A good example of this would be the deployment of Infonic’s Sentiment Analysis technology within Thomson Reuters’ NewsScope product. Trading desks receive a large volume of market news in a very standard format, typically delivered from the journalist without irony or other such “difficult” language.

While in individual instances Sentiment’s linguistic algorithms may well be defeated by the language used, on average the technology does a proven job of extracting the sentiment of the coverage as it relates to the entities mentioned. This enables accurate real time tracking of the average sentiment of the news flow pertaining to specific stocks – with the obvious application to automated trading.

It is not necessary to take our word on this. Sceptics need only look to the large trading banks who are purchasing the software in increasing numbers for use within their algorithmic trading systems. They are doing this having rigorously tested the software and proven to their own satisfaction the correlation of movements in our average sentiment score with movements in the stock price.

To take on the specific “… riot after…” example discussed, Sentiment would treat “pretty” as an intensifier of “ugly (riot)” but handle “beautiful, ugly” quite differently. From what David has said above I think both Infonic and Attensity would think that all bets are very much ON…

– Kirk

By: Tim Estes

Tim Estes — Sun, 06 Jul 2008 19:12:31 +0000

David,

Thanks for that explication. It was quite informative and honest in stating with clarity the strength and limitations of what can be done right now. Its quite an impressive bit of engineering to handle subtleties such as that on the syntactic/role level with that kind of potential ambiguity. The “voicing” piece is particularly cool.

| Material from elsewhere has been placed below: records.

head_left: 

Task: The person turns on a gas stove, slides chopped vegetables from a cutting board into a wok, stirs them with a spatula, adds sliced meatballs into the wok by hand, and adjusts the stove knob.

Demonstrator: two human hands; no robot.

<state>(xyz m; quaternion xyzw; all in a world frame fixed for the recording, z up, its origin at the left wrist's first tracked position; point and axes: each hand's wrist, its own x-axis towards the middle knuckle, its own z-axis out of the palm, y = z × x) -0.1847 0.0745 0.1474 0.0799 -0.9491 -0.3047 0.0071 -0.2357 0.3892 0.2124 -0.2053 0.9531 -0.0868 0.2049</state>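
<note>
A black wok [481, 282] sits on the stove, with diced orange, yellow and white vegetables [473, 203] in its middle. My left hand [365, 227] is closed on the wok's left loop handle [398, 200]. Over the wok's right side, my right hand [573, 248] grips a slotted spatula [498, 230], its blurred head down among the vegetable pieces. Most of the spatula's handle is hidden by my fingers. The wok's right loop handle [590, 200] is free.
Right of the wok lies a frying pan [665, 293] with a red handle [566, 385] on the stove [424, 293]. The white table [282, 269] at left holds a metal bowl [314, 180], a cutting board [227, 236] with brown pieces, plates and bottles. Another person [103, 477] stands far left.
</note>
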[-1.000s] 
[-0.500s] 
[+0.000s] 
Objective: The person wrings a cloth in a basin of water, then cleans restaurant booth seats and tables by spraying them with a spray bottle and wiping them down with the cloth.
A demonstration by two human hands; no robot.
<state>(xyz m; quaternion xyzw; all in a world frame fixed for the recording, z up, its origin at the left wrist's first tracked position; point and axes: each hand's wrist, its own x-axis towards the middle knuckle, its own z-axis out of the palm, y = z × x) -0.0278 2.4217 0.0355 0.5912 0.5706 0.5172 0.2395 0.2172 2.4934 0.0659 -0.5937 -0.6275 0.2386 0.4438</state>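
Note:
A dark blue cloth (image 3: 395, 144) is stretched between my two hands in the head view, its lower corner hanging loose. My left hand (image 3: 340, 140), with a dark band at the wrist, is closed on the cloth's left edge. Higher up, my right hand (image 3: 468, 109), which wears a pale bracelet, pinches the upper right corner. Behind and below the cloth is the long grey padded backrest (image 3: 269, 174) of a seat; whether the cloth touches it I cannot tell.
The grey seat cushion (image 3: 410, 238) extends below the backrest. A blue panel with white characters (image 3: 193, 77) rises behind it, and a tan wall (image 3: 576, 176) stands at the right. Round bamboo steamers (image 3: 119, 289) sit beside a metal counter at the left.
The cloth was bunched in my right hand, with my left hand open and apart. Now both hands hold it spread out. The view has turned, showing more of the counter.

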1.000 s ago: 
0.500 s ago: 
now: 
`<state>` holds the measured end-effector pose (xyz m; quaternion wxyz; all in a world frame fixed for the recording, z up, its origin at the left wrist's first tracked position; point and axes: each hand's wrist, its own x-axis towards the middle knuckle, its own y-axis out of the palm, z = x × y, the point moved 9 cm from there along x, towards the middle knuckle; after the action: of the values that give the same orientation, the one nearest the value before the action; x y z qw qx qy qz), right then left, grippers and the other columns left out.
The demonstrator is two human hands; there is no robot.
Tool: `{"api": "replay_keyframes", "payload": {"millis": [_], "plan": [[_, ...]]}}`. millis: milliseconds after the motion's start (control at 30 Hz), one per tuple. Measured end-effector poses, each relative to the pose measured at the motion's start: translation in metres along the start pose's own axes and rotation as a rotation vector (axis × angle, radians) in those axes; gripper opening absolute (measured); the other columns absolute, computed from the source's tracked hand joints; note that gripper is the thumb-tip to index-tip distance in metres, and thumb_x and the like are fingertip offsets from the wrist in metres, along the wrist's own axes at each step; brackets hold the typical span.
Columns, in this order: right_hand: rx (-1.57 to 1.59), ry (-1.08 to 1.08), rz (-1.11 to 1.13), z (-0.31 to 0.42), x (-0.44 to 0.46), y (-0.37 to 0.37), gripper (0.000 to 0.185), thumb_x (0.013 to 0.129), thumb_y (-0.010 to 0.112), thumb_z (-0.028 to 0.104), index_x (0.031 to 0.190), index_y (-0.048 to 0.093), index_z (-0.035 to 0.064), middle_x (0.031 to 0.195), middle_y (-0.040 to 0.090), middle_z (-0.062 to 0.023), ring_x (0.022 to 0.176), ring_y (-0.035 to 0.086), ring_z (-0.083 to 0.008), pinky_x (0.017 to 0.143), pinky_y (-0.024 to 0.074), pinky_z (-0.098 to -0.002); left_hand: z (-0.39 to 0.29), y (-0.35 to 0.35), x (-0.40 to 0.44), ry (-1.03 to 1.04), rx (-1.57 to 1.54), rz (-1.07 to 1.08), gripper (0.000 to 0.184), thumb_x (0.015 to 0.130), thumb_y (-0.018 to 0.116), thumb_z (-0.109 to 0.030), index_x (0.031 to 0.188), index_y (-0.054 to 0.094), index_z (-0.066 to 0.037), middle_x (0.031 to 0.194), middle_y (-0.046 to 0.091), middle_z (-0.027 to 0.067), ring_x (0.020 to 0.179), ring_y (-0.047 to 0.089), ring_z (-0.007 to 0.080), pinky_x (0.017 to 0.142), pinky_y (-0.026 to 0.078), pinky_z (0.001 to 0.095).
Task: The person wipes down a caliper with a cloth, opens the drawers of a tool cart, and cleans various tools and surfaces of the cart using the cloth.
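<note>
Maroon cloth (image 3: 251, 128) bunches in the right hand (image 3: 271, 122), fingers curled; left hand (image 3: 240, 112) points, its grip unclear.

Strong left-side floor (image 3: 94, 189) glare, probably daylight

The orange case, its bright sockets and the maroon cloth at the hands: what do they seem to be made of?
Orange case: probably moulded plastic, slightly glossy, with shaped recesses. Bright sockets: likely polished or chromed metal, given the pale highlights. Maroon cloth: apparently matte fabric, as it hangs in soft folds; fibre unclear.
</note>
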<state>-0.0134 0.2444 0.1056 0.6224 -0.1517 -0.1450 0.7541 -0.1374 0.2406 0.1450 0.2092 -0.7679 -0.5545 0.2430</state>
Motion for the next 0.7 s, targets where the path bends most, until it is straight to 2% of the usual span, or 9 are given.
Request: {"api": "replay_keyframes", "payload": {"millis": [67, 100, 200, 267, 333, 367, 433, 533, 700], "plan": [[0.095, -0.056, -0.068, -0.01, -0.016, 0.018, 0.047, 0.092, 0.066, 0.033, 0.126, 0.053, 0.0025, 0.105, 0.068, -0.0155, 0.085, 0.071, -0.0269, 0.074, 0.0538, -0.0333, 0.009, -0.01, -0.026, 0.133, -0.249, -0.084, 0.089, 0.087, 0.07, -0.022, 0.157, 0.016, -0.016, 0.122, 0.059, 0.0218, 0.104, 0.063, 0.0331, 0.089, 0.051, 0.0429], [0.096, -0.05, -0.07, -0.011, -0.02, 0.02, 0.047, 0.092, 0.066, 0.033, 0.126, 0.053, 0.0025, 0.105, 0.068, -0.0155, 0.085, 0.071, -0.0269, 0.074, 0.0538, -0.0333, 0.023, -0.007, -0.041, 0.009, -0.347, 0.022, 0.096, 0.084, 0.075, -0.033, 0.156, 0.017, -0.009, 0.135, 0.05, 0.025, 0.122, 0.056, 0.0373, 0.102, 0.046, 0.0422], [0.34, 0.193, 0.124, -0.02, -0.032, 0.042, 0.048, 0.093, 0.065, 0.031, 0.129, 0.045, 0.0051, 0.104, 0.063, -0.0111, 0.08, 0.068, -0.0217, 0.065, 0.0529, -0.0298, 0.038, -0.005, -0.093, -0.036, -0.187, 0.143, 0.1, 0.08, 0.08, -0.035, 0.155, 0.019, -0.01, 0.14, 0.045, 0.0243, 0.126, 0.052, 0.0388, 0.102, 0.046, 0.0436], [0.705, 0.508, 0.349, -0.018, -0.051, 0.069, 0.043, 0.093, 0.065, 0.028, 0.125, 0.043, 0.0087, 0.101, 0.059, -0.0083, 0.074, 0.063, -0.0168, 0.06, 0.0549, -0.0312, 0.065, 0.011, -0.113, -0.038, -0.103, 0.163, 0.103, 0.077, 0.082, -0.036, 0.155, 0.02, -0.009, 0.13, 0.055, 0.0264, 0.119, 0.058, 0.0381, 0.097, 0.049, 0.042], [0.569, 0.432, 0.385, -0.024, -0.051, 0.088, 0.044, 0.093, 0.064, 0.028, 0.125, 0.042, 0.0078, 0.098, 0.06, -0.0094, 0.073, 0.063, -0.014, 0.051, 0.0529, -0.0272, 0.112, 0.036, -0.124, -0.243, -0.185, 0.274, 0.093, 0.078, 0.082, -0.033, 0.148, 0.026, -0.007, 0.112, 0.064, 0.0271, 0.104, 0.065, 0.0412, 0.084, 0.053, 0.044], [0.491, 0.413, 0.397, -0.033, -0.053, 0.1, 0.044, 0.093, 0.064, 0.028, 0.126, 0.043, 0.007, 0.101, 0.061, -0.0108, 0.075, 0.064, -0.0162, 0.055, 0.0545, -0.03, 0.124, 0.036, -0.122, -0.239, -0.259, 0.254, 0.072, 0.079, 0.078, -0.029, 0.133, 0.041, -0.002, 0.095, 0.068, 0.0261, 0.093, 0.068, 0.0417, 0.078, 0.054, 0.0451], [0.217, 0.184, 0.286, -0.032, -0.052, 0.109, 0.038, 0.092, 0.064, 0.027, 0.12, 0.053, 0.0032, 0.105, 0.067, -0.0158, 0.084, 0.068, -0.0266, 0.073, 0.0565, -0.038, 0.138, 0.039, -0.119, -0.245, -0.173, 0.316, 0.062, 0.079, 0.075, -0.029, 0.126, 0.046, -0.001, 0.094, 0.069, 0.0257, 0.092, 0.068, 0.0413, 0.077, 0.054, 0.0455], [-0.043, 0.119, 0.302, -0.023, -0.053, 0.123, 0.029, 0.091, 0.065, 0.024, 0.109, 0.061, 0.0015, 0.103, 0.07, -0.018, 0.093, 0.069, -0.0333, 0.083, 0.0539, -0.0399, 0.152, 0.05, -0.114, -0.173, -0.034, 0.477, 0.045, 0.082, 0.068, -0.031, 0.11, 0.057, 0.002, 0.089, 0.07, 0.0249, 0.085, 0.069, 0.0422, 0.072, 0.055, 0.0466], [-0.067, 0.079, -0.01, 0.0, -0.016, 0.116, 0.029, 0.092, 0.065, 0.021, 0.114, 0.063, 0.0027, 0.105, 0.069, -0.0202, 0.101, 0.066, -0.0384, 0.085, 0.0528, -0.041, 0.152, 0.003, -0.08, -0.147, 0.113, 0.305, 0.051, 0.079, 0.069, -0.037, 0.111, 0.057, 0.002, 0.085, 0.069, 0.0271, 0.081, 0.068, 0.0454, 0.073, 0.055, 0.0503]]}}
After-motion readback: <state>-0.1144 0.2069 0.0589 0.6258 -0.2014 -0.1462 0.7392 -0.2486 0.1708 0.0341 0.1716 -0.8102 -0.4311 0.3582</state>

As for the comments on the semantic model problem… that is one way to handle it – at least with a schematic bias. Of course, there is another approach that might look at it more as a rich model of features with particular expectations such that a use in the way described is novel and suggests that the representation used (i.e. the word) is actually not representative of the expected underlying idea.

So Chris… how would Inxight/BO/SAP handle that? You know you asked for that question. 😉

-Tim

By: Chris Riopel

Chris Riopel — Wed, 02 Jul 2008 00:07:06 +0000

David,

I think you meant to say that the parse result was

riot : ugly

Unless you were being brutally honest (above and beyond, really) about how your software might have incorrectly parsed it…

Chris

By: David Bean

David Bean — Tue, 24 Jun 2008 22:31:14 +0000

On the second issue – semantic understanding and the sample sentence…

“The riot after the Celtics’ win on Tuesday was pretty ugly.”

Since we’d parse that, we’d get something like this bracketed form to work with:

[[The riot]np/subj [after [the Celtics’ win]np]pp [on Tuesday]advp [was]vp [pretty ugly]adjp ]clause

We’d also recognize that pretty is a modifier of ugly. (btw, I’ve left out things like POS tags, entity idenfication, semantic class tags, etc.)

From this kind of syntactic analysis, we could perform a number of extraction processes to turn the parse into something more abstract and recognizable to an analyst. In most cases, we’d map the issue of interest to something that looks like this:

win : ugly [more]

The term before the colon is a thing, the term after the colon represents an action performed on that thing or a characteristic or quality of that thing. In this case, the win was ugly. In addition, because we’ve mapped “pretty” into a collection of terms that augment head adjectives, we’d represent this as [more] to distinguish it from a simple case of “the win was ugly.” We call this nuance in expression “voicing” and we use it to pick up on augmentation/diminishment of adjectives, plus negation, recurrence, conditionality, and a bunch of other stuff on verb phrases.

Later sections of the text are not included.